Brown eyes, she concluded, and handsome as the male's should
be handsome; but she noted with surprise, when she refilled his plate
with slumgullion, that they were not at all brown in the ordinary
sense, but hazel-brown. In the daylight, she felt certain, and in
times of best health, they would seem gray, and almost blue-gray. She
knew it well; her one girl chum and dearest friend had had such an eye.

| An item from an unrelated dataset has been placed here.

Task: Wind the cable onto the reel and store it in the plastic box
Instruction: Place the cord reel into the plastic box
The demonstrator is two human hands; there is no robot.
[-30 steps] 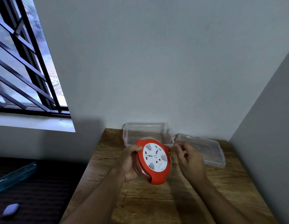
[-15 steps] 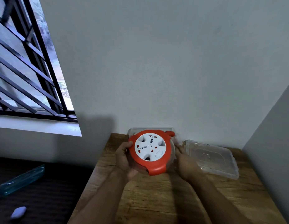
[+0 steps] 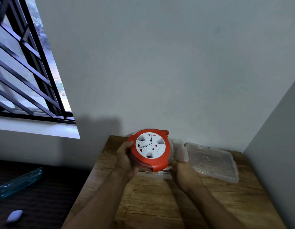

His hair was chestnut-brown, glinting in the candle-light to gold, and
the hint of waviness in it explained the perceptible droop to his tawny
moustache. For the rest, his face was clean-shaven and cut on a good
masculine pattern. At first she found fault with the more than slight
cheek-hollows under the cheek-bones, but when she measured his
well-knit, slenderly muscular figure, with its deep chest and heavy
shoulders, she discovered that she preferred the hollows; at least they
did not imply lack of nutrition. The body gave the lie to that; while
they themselves denied the vice of over-feeding. Height, five feet,
nine, she summed up from out of her gymnasium experience; and age
anywhere between twenty-five and thirty, though nearer the former most
likely.
"Haven't many blankets," he said abruptly, pausing to drain his cup and
set it over on the grub-box. "I don't expect my Indians back from Lake
Linderman till morning, and the beggars have packed over everything
except a few sacks of flour and the bare camp outfit.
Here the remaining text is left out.